In any case, I guess my point is that I think that in such discussions on freedom it’s necessary for the OP to delineate what they mean by “freedom.”

On preview: Maastricht’s post is a good example of what I’m getting at. From my American perspective the amount of time someone does or does not work is completely irrelevant to how free they are.

You can’t choose not to pay for the government handout, though.

Some of us think that trivial social things like euthansia, equality for gays and lesbians, and putting a stop to drug prohibition are actually pretty important. Possibly even more important than the right to start up an unregulated bank in Spain.

Seems a lot of the “Europe is less free” posters are operating on the assumption that the government is the only entity that limits freedom. I can’t see any reason to accept this assumption.

I meant trivial in the sense that - with the exception of restrictions on same-sex marriage, which you introduced, not me - you can pretty much find a way to do the other things I mentioned…even if they’re technically illegal, and get away with it most of the time.

That’s why I called those freedoms ‘trivial’.

Try and start up an unregulated bank in Spain and see if you can get away with it.

So ‘freedom’ means the freedom to break the law?

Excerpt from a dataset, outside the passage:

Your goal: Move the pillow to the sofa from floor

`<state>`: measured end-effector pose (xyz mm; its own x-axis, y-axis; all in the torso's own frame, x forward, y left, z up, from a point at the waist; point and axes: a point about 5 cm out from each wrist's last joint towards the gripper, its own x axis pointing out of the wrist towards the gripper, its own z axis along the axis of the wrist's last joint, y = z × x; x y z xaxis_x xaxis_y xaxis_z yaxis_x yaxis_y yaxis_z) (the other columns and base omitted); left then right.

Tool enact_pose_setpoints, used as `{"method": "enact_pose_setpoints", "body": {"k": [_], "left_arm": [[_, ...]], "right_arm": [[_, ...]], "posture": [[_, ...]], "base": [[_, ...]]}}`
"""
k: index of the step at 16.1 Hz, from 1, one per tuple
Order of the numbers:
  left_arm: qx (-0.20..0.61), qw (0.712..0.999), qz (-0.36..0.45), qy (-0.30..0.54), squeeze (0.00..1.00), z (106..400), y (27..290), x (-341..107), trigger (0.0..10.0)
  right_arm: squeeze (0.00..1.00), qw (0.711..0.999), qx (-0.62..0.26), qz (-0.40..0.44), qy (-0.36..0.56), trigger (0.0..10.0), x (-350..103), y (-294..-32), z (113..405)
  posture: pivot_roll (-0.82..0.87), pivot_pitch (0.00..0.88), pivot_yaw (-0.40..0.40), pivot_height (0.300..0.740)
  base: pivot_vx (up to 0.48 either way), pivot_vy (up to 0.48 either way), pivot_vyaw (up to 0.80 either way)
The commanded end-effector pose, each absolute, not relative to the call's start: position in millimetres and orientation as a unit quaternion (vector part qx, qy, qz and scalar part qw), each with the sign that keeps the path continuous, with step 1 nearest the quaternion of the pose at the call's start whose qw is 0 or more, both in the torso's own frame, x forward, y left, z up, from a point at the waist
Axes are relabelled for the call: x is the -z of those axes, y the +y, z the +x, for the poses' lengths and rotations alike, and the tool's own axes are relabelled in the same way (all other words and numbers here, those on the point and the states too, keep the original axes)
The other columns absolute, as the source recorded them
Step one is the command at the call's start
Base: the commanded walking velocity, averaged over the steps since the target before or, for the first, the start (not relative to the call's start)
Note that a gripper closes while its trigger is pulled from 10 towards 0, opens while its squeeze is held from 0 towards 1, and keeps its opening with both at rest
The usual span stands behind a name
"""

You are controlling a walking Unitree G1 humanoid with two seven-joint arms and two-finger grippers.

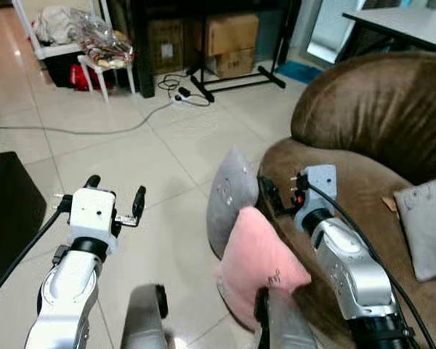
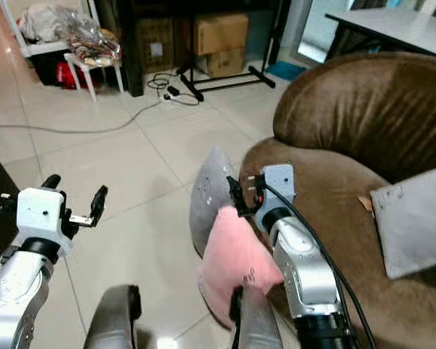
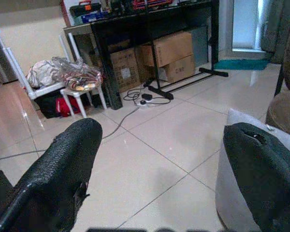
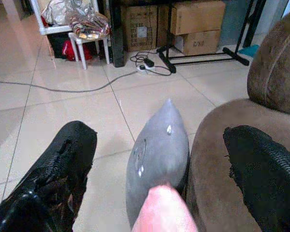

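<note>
While both pillows, pink pillow (image 1: 258, 265) and grey pillow (image 1: 231, 196), lean on the floor (image 1: 152, 160) against the sofa (image 1: 363, 189), lower right gripper (image 1: 280, 196), fingers apart, around the pink top; keep left gripper (image 1: 116, 200), also spread, clear.

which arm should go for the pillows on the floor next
Right, probably. The right gripper hangs open just above the pink pillow and grey pillow, which lean against the brown sofa. The left gripper, also open, is out over bare tile, away from both.
</note>
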<state>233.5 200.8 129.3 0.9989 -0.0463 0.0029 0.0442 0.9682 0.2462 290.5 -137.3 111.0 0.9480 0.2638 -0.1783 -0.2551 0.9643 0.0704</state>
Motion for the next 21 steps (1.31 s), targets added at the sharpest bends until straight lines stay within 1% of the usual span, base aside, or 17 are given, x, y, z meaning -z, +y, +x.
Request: {"method": "enact_pose_setpoints", "body": {"k": [1,4,7,9,11,12,13,16,18,19,20,21], "left_arm": [[0.037,0.991,0.132,0.007,0.00,233.3,197.0,-124.6,10.0],[0.042,0.990,0.137,0.009,0.00,233.6,196.2,-123.9,10.0],[0.038,0.989,0.140,0.010,0.00,232.5,198.8,-124.5,10.0],[0.035,0.989,0.146,0.011,0.00,233.3,200.8,-124.2,10.0],[0.035,0.988,0.149,0.013,0.00,232.8,200.8,-124.1,10.0],[0.039,0.988,0.150,0.017,0.00,231.0,200.6,-123.9,10.0],[0.042,0.987,0.152,0.019,0.00,229.7,200.7,-123.6,10.0],[0.076,0.982,0.167,0.035,0.00,224.2,199.4,-120.4,10.0],[0.087,0.981,0.170,0.037,0.00,220.6,198.4,-122.2,10.0],[0.097,0.979,0.172,0.041,0.00,217.3,196.6,-123.1,10.0],[0.117,0.977,0.170,0.051,0.00,208.6,192.1,-123.9,10.0],[0.121,0.977,0.169,0.054,0.00,206.8,191.1,-123.8,10.0]], "right_arm": [[0.00,0.983,-0.143,0.020,0.110,10.0,-108.0,-136.2,294.1],[0.00,0.982,-0.145,0.012,0.123,10.0,-104.1,-136.8,299.3],[0.00,0.980,-0.142,0.014,0.135,10.0,-101.8,-137.0,304.4],[0.00,0.978,-0.161,0.027,0.130,10.0,-101.8,-132.7,307.3],[0.00,0.976,-0.168,0.022,0.140,10.0,-98.4,-134.4,309.3],[1.00,0.974,-0.172,0.026,0.142,10.0,-97.0,-135.3,311.6],[1.00,0.974,-0.173,0.029,0.145,10.0,-96.0,-135.3,312.9],[1.00,0.966,-0.172,0.000,0.192,10.0,-77.9,-136.7,322.7],[1.00,0.966,-0.167,-0.001,0.196,10.0,-74.5,-137.4,326.4],[1.00,0.967,-0.156,0.005,0.200,10.0,-71.9,-138.8,329.8],[1.00,0.967,-0.139,-0.004,0.214,10.0,-65.6,-139.9,335.8],[1.00,0.967,-0.136,-0.006,0.217,10.0,-64.2,-139.6,336.7]], "posture": [[-0.02,0.000,-0.054,0.510],[-0.02,0.000,-0.053,0.485],[-0.02,0.000,-0.061,0.450],[-0.01,0.000,-0.074,0.437],[-0.01,0.000,-0.087,0.437],[0.00,0.000,-0.093,0.437],[-0.01,0.000,-0.095,0.437],[0.00,0.000,-0.088,0.437],[0.01,0.000,-0.074,0.437],[0.01,0.000,-0.065,0.437],[0.01,0.000,-0.052,0.437],[0.01,0.000,-0.052,0.437]], "base": [[0.000,0.000,0.00],[0.000,0.000,0.00],[0.000,0.000,0.00],[0.000,0.000,0.00],[0.000,0.000,0.00],[0.000,0.000,0.00],[0.000,0.000,0.00],[0.000,0.000,0.00],[0.000,0.000,0.00],[0.000,0.000,0.00],[0.000,0.000,0.00],[0.000,0.000,0.00]]}}
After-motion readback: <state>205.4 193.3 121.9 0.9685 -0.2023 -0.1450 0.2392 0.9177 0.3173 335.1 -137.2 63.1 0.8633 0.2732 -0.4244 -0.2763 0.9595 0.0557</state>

Congress shall make no law respecting an establishment of religion, or prohibiting the free exercise thereof; or abridging the freedom of speech, or of the press; or the right of the people peaceably to assemble, and to petition the Government for a redress of grievances; or the right to fuck things up beyond all repair.

That’s just it though… you’re free to not take the handouts, but you’re not free to pay that 50% marginal tax rate to pay for them, and IMO, that makes you less free to use your money as YOU see fit.

That’s what freedom’s about- having the ability to do things YOU want to do, or be protected from having others (government, other private citizens, etc…) doing things unto you.

I think there’s a certain amount of looking at the US system as having more potential reward at the consequence of more potential risk, while the European system and safety net tends to remove a lot of that risk, at the cost of a certain amount of potential reward.

I’m with cckerberos- he said it better than I did when he said that the US is about “freedom to”, while the Europeans are about “freedom from”.